S’il est entré en lisse dans la problématique infectieuse, ce n'est ni à cause de Semmelweis, ni à cause de Lister, puisqu'il ne connaissait pas leurs travaux. « Il l'a fait en raison de controverses, car si on connaissait l'existence des microbes, on n'avait pas encore prouvé qu'ils étaient la cause des pathologies infectieuses », précise le Pr Debré. La preuve directe est établie en parallèle en Allemagne par Robert Koch. En revanche, Pasteur connaissait bel et bien les travaux sur la vaccination d'Edward Jenner, ainsi que les écrits d'autres médecins qui militaient pour la vaccination contre la rougeole.

Un pionnier de la collaboration internationale

À l'image de son grand rival Robert Koch, Louis Pasteur a été capable d'attirer de nombreux chercheurs étrangers : le zoologiste russe Elie Metchnikoff, futur prix Nobel pour ses travaux sur les macrophages et vice-directeur de l'Institut Pasteur, le Brésilien Oswaldo Cruz (l'institut qu'il a fondé à Rio et qui porte son nom est l’équivalent de l'Inserm), le Suisse Alexandre Yersin, futur découvreur du bacille de la peste et du sérum antipesteux…

« C'est l'époque de l'internationalisation de la science et de ses laboratoires », rappelle le Pr Debré. Les travaux de Pasteur sont aussi internationaux : sur les 2 490 premiers patients mordus par un chien enragé, 764 sont étrangers. « En 1 876 lors d'un congrès international, il est accueilli avec entrain par les Italiens auxquels il présente ses résultats sur la maladie du ver à soi », ajoute l'épidémiologiste Yves Buisson.

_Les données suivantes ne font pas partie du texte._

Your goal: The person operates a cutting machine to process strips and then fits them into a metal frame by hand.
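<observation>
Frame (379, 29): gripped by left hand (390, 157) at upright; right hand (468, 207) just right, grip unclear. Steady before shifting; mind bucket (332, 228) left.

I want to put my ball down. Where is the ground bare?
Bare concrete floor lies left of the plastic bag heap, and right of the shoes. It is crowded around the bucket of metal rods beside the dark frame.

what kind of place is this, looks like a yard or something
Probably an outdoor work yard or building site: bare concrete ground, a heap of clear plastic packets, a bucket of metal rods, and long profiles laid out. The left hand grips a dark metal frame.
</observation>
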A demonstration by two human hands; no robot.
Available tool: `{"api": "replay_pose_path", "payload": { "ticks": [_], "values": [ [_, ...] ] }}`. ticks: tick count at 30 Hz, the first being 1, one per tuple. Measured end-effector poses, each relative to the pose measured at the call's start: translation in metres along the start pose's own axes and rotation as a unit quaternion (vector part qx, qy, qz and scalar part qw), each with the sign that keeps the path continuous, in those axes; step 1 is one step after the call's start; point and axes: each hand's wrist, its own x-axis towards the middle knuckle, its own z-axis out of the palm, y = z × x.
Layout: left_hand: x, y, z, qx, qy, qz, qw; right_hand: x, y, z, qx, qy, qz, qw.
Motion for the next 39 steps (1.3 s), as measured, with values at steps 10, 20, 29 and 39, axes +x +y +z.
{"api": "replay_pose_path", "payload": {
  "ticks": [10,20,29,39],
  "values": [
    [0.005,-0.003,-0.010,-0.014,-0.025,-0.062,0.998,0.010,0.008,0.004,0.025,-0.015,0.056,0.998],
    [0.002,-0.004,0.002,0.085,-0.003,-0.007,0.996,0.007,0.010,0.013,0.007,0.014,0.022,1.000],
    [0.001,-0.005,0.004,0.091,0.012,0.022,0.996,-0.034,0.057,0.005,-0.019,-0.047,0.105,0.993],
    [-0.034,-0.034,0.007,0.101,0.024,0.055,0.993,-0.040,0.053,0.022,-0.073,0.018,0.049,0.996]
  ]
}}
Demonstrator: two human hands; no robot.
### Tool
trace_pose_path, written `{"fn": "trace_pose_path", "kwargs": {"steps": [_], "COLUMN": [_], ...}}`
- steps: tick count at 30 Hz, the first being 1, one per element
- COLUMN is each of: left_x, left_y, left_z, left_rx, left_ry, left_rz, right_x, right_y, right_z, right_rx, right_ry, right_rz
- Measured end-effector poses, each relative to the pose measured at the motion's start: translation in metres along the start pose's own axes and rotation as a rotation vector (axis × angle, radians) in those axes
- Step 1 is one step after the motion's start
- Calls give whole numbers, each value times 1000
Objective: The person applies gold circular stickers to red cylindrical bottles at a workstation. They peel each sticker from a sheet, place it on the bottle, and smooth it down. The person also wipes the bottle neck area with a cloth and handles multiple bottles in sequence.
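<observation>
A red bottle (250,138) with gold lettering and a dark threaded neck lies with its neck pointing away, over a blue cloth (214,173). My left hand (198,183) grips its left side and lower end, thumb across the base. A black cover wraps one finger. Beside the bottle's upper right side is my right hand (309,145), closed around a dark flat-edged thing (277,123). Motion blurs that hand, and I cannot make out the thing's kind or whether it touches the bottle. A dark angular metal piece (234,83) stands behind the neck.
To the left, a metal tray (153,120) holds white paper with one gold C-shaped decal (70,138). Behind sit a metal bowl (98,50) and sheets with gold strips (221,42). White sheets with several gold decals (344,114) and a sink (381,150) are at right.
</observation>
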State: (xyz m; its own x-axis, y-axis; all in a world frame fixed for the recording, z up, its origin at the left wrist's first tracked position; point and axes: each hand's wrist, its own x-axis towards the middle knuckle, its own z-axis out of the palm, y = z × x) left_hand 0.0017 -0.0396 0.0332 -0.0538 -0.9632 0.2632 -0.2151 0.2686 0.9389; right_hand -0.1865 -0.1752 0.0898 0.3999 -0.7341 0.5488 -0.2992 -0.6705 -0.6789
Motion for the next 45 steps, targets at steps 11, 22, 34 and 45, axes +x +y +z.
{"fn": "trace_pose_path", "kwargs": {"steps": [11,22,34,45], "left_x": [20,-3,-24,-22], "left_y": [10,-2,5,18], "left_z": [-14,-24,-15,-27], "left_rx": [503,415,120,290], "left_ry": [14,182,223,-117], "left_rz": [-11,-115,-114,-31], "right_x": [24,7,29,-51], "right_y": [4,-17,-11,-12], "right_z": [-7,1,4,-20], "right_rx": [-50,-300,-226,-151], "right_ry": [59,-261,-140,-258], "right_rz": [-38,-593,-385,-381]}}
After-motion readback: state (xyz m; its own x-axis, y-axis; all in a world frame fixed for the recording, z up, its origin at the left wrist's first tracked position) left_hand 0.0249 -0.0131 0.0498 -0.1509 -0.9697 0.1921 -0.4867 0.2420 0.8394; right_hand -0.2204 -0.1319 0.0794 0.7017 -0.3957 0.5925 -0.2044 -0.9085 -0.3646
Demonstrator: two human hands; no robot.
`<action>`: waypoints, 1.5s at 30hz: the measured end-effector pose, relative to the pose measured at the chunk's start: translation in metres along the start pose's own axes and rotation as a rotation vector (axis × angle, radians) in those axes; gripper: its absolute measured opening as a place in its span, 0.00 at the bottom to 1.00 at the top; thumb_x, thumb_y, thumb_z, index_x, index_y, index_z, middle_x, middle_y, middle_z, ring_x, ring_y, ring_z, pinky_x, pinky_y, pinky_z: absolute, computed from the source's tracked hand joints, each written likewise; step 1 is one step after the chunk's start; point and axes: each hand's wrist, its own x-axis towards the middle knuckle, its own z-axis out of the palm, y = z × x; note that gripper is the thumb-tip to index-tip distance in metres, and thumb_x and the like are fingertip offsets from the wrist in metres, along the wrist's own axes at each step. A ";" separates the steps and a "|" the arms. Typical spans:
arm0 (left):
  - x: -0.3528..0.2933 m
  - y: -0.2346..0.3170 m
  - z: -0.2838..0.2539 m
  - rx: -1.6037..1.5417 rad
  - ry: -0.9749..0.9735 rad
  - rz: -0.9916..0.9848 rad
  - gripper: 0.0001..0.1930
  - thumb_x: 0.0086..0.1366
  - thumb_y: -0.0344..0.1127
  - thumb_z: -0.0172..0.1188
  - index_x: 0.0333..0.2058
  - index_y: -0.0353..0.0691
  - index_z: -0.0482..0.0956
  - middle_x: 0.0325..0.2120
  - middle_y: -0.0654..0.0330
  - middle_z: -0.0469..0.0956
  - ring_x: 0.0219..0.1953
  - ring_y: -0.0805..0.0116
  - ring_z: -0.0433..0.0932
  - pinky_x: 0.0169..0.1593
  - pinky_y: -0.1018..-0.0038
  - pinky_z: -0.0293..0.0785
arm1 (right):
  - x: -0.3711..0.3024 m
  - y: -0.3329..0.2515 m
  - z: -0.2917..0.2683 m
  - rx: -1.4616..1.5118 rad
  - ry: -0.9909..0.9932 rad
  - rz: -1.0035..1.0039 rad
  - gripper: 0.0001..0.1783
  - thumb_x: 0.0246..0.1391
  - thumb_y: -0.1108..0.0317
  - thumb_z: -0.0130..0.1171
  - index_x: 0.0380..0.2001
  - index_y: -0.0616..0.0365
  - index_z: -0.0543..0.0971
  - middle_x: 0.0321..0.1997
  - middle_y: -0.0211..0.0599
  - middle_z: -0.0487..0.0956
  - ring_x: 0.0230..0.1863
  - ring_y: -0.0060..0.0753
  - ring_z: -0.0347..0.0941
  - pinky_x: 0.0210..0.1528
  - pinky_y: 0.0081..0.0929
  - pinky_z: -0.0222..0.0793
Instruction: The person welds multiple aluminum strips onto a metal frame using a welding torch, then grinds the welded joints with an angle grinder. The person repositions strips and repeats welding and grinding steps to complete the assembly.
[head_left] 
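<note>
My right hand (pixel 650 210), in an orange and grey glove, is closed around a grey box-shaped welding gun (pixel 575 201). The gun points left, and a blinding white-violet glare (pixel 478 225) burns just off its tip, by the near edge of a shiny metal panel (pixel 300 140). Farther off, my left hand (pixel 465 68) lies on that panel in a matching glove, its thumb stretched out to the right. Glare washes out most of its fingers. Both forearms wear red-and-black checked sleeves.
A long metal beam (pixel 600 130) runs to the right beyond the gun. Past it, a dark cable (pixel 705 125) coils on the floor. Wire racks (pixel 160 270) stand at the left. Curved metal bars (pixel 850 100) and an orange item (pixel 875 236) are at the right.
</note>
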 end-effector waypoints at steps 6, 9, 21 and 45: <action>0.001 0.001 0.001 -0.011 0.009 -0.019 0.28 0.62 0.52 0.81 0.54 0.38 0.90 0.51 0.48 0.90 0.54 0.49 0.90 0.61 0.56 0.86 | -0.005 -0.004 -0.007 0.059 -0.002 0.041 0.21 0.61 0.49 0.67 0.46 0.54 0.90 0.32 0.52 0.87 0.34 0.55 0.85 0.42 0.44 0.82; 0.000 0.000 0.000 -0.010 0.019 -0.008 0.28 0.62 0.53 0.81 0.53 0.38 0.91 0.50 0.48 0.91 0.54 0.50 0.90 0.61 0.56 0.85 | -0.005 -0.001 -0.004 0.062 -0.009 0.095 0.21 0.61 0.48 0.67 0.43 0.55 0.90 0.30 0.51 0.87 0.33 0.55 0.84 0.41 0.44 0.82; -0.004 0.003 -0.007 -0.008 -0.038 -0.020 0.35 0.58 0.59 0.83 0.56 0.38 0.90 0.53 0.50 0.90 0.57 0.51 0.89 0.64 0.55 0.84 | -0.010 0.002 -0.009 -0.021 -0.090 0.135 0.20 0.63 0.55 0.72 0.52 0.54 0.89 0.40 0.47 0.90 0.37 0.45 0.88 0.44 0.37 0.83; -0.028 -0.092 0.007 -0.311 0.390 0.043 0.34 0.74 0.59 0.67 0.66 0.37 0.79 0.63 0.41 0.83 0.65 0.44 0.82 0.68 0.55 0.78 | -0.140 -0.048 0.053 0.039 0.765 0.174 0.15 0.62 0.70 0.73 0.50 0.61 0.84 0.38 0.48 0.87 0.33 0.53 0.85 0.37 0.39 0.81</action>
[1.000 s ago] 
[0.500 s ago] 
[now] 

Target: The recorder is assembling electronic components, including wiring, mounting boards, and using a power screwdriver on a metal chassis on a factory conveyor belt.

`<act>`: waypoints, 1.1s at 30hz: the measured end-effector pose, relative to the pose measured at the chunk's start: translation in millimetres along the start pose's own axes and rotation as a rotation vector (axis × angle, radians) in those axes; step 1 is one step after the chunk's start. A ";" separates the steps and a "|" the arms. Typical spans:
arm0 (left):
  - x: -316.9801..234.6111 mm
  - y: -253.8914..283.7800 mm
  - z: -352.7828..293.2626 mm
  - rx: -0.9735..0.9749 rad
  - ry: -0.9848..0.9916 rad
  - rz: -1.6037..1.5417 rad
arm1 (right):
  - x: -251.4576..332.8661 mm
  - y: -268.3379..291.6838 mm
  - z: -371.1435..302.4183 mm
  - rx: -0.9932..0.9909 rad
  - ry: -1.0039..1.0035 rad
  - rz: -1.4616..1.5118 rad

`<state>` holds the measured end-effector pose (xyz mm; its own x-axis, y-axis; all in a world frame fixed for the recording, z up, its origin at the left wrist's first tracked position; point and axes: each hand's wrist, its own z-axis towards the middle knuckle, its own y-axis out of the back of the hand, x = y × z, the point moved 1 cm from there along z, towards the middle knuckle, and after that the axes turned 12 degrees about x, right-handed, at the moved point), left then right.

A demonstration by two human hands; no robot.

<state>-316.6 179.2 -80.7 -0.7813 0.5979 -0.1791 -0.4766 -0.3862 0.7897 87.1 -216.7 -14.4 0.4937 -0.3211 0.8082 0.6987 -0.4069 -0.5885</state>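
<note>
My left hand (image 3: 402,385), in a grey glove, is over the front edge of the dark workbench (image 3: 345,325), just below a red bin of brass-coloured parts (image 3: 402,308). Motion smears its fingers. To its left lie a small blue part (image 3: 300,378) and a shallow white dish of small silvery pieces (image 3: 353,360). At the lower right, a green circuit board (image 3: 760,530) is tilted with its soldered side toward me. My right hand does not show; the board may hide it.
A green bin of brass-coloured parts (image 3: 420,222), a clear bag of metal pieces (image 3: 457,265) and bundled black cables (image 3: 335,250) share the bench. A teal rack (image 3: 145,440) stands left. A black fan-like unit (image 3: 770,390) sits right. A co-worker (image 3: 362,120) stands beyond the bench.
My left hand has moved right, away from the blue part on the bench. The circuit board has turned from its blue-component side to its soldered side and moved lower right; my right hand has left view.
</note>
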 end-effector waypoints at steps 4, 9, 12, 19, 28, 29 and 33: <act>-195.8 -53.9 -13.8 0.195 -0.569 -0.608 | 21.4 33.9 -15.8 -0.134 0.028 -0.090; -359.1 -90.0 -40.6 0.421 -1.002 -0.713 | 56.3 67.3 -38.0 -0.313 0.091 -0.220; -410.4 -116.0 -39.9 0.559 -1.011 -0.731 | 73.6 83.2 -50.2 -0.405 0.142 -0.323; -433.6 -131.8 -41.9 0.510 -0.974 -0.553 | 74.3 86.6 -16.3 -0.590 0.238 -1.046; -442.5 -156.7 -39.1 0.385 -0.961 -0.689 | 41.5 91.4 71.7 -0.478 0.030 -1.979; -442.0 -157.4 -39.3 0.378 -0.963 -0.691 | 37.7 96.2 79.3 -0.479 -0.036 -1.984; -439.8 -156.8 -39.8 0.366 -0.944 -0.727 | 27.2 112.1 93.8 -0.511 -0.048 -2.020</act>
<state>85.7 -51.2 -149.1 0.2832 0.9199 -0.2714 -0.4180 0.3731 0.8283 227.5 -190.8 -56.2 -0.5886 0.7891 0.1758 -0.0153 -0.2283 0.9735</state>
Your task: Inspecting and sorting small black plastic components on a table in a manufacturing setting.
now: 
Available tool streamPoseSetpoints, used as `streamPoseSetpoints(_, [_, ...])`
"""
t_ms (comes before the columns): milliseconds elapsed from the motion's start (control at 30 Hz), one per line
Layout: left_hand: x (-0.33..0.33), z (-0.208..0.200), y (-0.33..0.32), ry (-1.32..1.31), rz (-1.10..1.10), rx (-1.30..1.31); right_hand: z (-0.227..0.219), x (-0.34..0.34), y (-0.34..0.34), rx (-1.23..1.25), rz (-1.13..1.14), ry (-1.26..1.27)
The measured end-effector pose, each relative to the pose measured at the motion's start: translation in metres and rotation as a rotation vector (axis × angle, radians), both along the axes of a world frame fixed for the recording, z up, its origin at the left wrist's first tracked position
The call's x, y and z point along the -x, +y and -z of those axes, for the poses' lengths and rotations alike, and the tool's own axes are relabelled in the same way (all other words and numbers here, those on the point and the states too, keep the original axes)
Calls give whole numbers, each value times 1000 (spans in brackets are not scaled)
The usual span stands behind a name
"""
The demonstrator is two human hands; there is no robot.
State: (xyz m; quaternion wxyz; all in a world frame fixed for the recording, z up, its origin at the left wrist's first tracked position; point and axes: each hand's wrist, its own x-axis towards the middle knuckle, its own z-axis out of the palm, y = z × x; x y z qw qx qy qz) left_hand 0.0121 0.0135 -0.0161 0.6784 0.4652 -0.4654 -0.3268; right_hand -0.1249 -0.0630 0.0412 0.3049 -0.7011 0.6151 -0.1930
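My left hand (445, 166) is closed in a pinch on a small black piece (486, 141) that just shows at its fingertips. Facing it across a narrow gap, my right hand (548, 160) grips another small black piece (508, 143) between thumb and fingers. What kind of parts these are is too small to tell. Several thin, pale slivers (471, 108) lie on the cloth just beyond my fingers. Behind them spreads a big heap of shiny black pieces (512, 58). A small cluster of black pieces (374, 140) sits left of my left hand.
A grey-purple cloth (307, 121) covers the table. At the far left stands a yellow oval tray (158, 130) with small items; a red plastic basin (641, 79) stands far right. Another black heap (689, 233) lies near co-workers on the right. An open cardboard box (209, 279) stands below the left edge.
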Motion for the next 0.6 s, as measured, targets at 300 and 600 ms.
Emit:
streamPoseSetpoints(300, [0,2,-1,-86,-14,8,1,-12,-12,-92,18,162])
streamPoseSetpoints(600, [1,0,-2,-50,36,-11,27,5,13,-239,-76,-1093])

Les souverains étrangers sauront s'en souvenir : le 14 novembre 1888, l'Institut Pasteur est inauguré, et sur les plus de 2,5 millions de francs de la souscription nécessaires à sa construction, une part significative provient de trois souverains étrangers, l'empereur du Brésil Pedro III, le sultan turc Abdulhamid II et le tsar Alexandre III. Ce dernier a versé 300 000 francs en remerciement de la venue du savant en Russie où il avait procédé à la vaccination de 350 Russes mordus par des chiens enragés. Le propre neveu de Pasteur, Adrien Loir, ira fonder le premier laboratoire antirabique hors de France, à Saint-Pétersbourg.

L'internationalisme de Pasteur se retrouve dans sa plus célèbre citation : « La science n'a pas de patrie parce que le savoir est le patrimoine de l'humanité, le flambeau qui éclaire le monde ».